Pictures left aside, return the lines below exactly, from the one with "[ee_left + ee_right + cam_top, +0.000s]" to the end, including both ends.
[[ Data block, beginning ]]
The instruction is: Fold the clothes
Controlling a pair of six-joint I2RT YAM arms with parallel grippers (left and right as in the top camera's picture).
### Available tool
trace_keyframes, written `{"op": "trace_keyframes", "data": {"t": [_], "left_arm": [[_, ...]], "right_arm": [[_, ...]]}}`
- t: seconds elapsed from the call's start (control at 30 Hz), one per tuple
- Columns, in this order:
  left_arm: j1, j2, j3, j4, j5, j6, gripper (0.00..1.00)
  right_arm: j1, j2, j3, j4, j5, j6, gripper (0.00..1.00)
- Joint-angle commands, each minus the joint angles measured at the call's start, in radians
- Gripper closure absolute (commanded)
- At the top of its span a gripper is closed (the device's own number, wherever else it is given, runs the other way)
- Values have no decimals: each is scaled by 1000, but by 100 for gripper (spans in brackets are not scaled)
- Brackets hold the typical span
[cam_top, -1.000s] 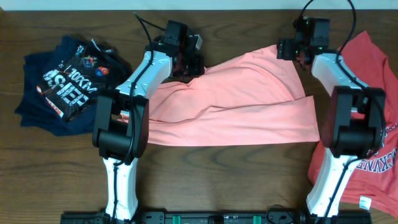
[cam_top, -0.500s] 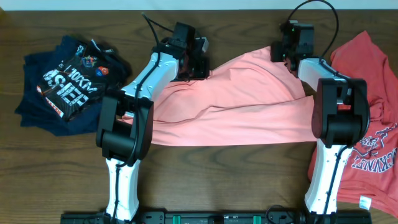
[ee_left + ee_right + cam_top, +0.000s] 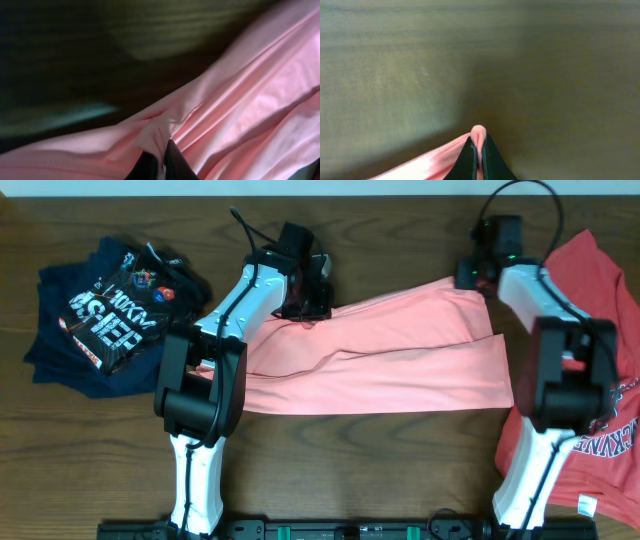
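The right gripper (image 3: 478, 152) has now clamped on the far right corner of the pink shirt (image 3: 380, 360), whose far edge lies flatter than a second ago; the coral-red shirt (image 3: 600, 280) lies beside this arm, the navy garments (image 3: 100, 315) well apart at the left. The left gripper (image 3: 161, 162) is clenched on the shirt's far left edge; the shirt spreads between them on the table (image 3: 400, 470).
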Motion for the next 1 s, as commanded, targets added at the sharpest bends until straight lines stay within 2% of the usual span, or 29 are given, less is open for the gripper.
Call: {"op": "trace_keyframes", "data": {"t": [0.0,0.2,0.33,0.53,0.8,0.87,0.93,0.97], "left_arm": [[3,-53,6,-34,-13,-2,94],[3,-133,6,-160,-13,-3,94],[0,-159,6,-325,-13,-3,94],[-27,-159,-2,-496,-13,-6,94],[-78,-159,-21,-529,-32,-8,92],[-88,-159,-21,-553,-32,-7,83],[-95,-159,-21,-586,-32,-6,50],[-97,-159,-21,-597,-33,-6,45]], "right_arm": [[-28,-157,5,-96,77,12,99],[-56,-268,5,-394,81,13,99],[-82,-277,3,-582,108,13,99],[-108,-277,-32,-661,129,13,99],[-113,-276,-52,-716,153,12,98],[-114,-277,-53,-736,175,12,94],[-114,-277,-53,-760,183,12,73],[-114,-277,-53,-767,183,12,73]]}}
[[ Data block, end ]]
Answer box ->
[ee_left + ee_right + cam_top, +0.000s] 
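The right gripper (image 3: 478, 152) has now clamped on the far right corner of the pink shirt (image 3: 380, 360), whose far edge lies flatter than a second ago; the coral-red shirt (image 3: 600, 280) lies beside this arm, the navy garments (image 3: 100, 315) well apart at the left. The left gripper (image 3: 161, 162) is clenched on the shirt's far left edge; the shirt spreads between them on the table (image 3: 400, 470).
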Motion for the next 1 s, as commanded, targets added at the sharpest bends until straight lines stay within 2% of the usual span, or 29 are given, less is open for the gripper.
Call: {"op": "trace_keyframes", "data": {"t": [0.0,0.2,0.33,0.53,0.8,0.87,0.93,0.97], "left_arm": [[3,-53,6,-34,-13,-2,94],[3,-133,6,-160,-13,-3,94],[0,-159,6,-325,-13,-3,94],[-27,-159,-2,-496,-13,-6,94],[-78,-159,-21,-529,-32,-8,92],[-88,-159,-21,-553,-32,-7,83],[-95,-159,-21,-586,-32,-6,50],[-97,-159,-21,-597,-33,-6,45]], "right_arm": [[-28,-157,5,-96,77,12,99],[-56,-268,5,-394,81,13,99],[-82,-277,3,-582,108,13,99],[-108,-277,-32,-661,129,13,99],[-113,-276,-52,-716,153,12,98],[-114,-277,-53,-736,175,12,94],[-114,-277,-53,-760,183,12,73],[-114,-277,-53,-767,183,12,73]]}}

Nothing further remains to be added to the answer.